> Prompt
Filter the entries below, keeping every line that has the word "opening".

※ ※ ※

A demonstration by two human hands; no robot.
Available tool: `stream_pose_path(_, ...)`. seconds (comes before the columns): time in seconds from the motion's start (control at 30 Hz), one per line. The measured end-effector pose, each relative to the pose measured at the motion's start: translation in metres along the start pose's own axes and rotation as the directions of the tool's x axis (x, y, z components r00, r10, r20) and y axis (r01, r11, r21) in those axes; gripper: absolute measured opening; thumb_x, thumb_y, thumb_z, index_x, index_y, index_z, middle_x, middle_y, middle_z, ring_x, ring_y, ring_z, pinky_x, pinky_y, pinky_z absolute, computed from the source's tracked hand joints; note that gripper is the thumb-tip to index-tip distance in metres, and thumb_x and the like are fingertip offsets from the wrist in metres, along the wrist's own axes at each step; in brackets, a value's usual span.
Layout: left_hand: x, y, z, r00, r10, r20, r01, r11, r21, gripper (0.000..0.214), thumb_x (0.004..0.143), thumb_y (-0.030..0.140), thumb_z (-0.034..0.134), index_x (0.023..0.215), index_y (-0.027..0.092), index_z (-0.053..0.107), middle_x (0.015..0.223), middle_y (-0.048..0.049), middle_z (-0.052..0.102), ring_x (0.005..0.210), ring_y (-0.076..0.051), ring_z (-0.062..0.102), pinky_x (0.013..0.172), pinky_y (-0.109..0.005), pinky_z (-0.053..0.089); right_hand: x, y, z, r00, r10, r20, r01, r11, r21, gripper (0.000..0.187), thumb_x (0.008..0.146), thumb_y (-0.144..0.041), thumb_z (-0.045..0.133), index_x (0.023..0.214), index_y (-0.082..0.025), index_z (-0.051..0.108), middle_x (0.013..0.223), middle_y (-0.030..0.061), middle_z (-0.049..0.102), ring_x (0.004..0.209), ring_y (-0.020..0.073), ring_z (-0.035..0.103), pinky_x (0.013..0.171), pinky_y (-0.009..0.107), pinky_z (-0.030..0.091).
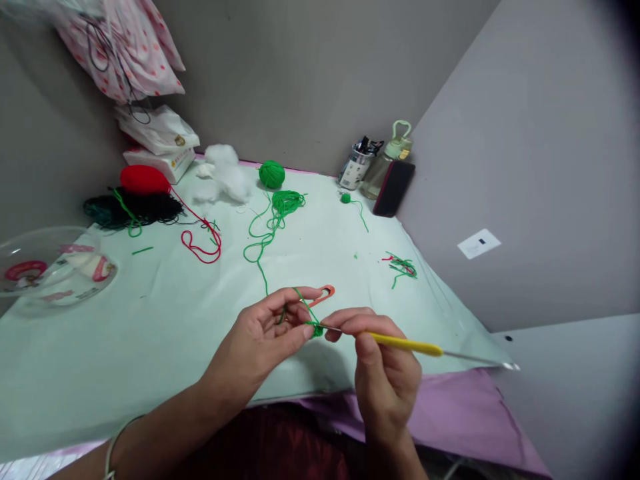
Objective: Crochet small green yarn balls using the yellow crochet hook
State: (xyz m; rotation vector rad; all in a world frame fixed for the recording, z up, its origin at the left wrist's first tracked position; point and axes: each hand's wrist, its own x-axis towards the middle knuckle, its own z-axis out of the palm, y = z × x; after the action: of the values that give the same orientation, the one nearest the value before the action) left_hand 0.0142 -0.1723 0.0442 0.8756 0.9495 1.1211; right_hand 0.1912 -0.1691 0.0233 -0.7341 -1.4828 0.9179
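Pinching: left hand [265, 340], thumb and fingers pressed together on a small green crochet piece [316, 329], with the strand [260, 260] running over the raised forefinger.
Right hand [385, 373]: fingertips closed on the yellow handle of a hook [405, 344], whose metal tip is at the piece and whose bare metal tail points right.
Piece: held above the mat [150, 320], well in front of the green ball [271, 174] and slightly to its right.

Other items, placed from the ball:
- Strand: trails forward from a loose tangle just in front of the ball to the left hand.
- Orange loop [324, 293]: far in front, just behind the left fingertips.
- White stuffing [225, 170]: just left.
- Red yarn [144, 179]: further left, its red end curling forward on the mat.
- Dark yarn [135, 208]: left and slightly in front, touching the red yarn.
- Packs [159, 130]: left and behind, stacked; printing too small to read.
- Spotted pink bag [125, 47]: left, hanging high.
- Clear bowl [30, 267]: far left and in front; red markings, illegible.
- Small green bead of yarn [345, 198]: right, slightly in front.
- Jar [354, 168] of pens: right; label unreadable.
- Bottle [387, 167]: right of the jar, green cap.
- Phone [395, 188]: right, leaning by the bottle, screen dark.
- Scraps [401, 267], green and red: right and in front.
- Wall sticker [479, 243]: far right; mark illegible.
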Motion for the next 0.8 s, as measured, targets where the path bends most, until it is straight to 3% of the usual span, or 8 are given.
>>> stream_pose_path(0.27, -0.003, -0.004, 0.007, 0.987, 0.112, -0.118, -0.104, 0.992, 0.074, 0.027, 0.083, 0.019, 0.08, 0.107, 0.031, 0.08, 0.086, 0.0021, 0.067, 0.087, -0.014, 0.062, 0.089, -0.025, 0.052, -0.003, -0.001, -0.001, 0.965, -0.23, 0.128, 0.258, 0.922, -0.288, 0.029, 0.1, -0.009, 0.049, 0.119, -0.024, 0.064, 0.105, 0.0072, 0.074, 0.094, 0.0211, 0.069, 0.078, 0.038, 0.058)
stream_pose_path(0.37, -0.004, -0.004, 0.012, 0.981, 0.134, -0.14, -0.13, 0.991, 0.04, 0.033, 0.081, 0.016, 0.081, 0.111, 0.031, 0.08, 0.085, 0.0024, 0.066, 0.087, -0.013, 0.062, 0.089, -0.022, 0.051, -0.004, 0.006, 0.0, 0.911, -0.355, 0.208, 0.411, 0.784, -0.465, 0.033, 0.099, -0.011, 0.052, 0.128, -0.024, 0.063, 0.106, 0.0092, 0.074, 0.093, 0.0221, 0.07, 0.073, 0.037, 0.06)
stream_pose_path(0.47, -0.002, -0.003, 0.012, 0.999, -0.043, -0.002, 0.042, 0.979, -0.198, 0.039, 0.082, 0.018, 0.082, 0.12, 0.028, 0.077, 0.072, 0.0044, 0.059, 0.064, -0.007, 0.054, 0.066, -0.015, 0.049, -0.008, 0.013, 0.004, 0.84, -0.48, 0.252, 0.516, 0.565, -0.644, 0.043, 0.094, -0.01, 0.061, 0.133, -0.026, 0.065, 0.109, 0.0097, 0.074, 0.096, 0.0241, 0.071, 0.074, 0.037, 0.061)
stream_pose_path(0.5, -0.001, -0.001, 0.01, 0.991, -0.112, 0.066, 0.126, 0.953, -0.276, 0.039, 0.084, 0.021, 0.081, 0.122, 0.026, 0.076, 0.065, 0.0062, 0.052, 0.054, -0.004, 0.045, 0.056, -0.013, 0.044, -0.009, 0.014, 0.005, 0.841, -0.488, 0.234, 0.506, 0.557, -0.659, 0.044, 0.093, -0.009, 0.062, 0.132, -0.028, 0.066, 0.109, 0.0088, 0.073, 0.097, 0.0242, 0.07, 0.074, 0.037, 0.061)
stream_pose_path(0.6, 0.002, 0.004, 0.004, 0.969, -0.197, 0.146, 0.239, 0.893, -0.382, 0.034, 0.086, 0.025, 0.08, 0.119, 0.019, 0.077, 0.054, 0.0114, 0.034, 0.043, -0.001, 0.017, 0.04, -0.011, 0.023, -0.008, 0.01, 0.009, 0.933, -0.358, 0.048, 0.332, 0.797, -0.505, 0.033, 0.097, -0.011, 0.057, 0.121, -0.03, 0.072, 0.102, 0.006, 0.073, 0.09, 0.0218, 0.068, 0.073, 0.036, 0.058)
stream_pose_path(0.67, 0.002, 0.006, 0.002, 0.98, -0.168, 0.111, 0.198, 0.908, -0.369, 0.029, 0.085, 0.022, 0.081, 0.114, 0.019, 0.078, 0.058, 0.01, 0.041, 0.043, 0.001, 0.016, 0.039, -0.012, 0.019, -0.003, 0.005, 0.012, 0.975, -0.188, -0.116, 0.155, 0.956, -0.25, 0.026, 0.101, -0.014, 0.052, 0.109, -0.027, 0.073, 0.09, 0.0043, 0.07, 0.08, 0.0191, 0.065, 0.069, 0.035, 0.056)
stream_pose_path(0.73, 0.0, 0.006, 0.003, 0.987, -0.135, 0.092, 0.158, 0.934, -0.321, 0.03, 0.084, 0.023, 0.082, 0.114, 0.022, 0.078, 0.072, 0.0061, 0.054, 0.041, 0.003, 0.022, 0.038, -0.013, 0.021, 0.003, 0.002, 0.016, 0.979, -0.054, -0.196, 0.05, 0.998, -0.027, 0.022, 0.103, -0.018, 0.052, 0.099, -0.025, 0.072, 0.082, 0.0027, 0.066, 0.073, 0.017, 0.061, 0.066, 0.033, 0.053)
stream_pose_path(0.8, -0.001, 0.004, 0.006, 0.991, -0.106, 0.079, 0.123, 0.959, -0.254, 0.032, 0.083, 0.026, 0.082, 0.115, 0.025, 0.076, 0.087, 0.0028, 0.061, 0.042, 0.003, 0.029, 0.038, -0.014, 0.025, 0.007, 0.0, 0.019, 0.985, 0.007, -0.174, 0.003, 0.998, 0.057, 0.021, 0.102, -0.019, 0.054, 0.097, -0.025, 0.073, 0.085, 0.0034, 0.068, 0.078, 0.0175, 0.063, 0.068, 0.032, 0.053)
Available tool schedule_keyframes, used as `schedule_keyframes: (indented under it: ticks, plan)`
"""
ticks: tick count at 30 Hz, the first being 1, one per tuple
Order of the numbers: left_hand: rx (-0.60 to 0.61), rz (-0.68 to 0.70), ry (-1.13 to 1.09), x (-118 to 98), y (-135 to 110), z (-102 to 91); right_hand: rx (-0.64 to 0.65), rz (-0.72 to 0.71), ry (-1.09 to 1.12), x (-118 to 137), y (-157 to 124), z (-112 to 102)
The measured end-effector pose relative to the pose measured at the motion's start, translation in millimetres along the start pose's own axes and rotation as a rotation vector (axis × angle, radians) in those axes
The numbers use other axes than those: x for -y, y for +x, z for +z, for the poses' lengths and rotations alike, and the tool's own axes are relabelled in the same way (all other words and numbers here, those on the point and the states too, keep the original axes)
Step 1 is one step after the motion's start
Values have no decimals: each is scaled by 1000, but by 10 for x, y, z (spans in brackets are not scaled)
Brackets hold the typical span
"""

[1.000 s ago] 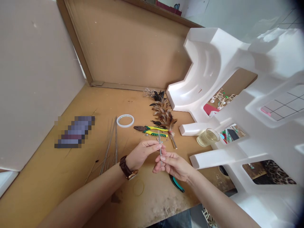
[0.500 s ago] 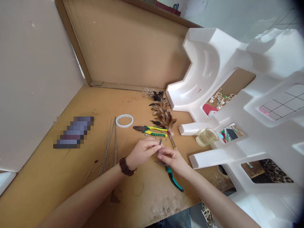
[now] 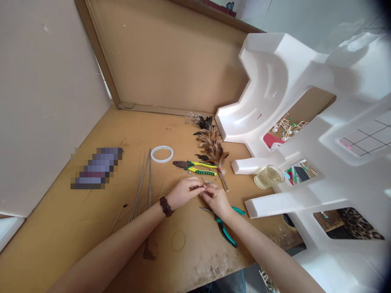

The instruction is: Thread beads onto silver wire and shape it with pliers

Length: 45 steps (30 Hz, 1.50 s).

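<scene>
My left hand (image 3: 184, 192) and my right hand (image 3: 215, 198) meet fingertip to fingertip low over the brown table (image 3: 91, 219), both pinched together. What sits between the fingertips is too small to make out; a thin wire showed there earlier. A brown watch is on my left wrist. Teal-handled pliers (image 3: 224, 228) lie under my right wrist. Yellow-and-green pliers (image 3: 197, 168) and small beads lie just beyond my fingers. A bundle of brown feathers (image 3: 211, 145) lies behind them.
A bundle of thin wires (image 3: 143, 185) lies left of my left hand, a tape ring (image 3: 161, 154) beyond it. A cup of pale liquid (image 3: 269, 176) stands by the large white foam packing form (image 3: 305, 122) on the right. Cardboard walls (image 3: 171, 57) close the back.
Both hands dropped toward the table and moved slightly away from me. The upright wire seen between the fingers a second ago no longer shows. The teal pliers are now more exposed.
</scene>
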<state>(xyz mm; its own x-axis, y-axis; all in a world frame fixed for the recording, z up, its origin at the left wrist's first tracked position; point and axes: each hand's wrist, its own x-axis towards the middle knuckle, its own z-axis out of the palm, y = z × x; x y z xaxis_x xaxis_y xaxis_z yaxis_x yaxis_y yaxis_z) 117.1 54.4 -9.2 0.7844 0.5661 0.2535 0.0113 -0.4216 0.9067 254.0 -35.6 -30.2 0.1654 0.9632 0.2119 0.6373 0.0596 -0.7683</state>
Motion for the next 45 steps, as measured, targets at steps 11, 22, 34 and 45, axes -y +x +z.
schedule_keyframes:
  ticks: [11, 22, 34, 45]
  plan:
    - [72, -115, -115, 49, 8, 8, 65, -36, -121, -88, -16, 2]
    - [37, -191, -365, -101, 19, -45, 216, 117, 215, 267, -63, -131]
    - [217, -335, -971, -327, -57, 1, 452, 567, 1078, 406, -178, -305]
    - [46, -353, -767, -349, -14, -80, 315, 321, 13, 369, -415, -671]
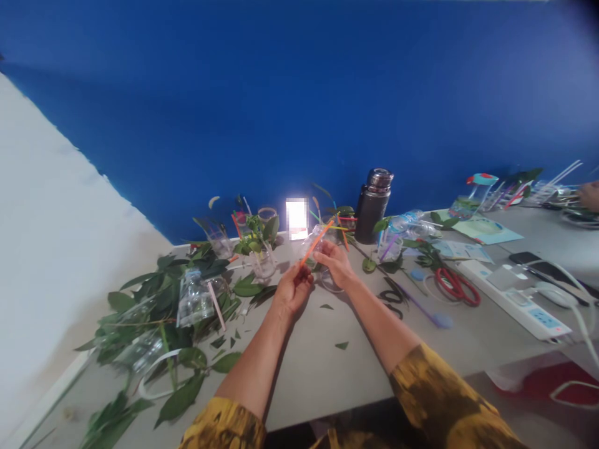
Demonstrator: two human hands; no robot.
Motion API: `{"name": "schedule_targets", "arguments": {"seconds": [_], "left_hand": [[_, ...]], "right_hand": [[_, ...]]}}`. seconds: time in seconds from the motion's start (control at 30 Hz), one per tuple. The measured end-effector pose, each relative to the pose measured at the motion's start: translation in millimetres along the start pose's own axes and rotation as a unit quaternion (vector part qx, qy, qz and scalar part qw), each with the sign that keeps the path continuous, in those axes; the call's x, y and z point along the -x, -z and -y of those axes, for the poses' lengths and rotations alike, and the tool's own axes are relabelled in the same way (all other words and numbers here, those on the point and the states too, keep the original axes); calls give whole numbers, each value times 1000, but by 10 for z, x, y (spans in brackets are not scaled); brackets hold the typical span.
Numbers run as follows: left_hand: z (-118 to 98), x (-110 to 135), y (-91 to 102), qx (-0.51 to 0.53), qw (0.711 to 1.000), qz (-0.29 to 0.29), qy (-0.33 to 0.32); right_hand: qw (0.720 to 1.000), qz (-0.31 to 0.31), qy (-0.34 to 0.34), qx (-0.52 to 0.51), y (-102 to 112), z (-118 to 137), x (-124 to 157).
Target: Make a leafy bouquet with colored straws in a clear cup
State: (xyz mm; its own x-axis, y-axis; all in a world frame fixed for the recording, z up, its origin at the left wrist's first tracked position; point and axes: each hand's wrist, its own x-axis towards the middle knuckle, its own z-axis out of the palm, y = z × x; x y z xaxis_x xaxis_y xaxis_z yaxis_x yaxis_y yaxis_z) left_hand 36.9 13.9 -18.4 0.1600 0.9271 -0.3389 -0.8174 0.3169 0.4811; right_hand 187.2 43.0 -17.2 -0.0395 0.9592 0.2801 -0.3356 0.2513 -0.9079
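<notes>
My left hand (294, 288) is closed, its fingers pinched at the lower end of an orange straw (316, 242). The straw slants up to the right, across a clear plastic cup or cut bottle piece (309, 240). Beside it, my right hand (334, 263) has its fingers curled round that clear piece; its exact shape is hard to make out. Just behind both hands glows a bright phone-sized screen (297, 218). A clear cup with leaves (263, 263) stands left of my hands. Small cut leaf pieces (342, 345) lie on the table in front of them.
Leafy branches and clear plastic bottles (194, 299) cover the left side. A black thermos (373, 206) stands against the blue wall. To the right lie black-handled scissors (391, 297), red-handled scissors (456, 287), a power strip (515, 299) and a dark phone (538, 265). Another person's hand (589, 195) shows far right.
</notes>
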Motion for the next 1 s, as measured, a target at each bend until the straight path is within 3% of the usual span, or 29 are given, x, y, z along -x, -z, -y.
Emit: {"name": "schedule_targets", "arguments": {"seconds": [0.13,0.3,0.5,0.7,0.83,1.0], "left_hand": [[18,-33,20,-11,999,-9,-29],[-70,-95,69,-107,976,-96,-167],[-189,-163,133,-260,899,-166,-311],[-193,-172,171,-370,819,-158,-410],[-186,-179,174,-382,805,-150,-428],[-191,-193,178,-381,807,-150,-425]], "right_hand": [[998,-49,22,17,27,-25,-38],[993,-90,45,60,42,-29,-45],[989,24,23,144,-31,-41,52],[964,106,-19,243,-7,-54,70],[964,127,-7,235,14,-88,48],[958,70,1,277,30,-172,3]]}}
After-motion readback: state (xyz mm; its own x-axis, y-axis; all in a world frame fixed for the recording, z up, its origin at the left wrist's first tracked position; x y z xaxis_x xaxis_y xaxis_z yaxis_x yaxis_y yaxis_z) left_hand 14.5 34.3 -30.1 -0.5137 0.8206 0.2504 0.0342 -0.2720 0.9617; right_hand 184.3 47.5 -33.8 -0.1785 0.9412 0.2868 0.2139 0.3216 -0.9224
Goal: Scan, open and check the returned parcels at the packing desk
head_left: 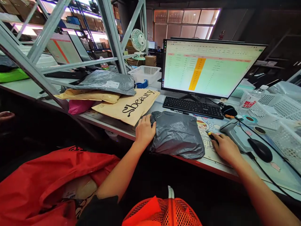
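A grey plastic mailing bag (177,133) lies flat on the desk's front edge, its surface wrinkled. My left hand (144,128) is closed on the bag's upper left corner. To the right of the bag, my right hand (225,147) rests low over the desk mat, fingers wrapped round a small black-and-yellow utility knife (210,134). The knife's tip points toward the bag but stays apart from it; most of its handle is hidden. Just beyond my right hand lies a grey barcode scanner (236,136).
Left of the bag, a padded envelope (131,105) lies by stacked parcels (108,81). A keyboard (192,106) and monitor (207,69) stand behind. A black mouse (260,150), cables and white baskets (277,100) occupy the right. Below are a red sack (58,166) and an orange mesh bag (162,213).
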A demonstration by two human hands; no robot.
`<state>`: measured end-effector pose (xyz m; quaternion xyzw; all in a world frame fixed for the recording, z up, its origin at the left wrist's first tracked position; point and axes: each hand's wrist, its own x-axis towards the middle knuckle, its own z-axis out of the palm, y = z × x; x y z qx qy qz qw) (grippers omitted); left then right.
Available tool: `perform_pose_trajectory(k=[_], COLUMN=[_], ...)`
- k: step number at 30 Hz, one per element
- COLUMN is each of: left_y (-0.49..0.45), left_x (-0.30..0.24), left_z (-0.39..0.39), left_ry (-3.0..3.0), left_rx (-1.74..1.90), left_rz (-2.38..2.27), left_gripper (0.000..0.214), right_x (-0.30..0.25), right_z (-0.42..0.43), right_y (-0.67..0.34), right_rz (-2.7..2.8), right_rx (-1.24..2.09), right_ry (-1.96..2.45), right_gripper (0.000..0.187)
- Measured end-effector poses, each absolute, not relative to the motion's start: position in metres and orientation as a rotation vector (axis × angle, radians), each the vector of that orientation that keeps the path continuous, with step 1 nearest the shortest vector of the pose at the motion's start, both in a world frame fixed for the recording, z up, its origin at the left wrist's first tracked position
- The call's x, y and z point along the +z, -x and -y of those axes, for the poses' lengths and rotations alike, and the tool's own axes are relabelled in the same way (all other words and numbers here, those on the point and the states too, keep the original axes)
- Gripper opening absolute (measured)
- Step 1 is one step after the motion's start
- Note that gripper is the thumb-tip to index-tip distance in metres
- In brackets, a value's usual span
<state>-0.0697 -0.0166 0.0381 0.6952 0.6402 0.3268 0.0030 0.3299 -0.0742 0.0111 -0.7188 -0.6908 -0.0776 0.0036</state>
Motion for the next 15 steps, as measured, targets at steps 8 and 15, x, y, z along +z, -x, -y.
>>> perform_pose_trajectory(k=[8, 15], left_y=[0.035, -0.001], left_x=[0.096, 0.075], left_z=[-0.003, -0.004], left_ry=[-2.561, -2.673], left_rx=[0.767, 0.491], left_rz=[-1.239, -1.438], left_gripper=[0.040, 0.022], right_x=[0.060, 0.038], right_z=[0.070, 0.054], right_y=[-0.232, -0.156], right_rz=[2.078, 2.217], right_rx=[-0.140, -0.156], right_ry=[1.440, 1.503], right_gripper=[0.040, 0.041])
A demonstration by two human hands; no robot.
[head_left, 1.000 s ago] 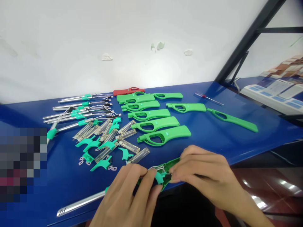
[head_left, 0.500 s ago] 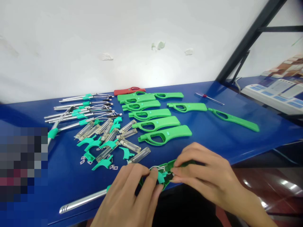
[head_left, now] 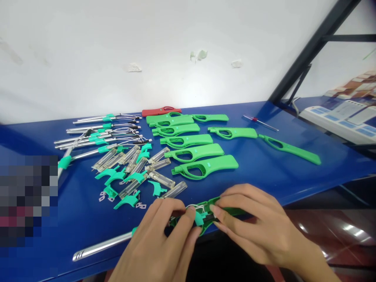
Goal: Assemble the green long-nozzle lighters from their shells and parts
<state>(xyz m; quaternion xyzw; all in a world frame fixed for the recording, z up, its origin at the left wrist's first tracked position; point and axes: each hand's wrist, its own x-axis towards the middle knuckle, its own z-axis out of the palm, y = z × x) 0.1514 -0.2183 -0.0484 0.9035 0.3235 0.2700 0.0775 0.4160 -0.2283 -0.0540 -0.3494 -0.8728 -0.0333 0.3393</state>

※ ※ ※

> Response
Available tool: `stream_pose_path(_, ...)`. seconds (comes before the columns): time in seconds from the motion's start (control at 30 Hz), one per line. The measured end-effector pose, each relative to the pose measured at the motion's start: translation in metres along the start pose's own axes and rotation as the directions of the tool's x axis (x, y, z components r00, r10, r20) and y axis (r01, r11, r21) in those axes; gripper: absolute measured opening; thumb_x, thumb_y, thumb_z, index_x, index_y, index_z, middle_x, middle_y, middle_z, ring_x, ring_y, ring_z, pinky_x, pinky_y, pinky_z absolute, computed from the source's tracked hand joints; note that gripper is the thumb-tip to index-tip distance in metres, and thumb_x and the like are fingertip offsets from the wrist in metres, along the wrist's own axes at each step; in brackets, a value's usual span.
- Gripper opening absolute (measured)

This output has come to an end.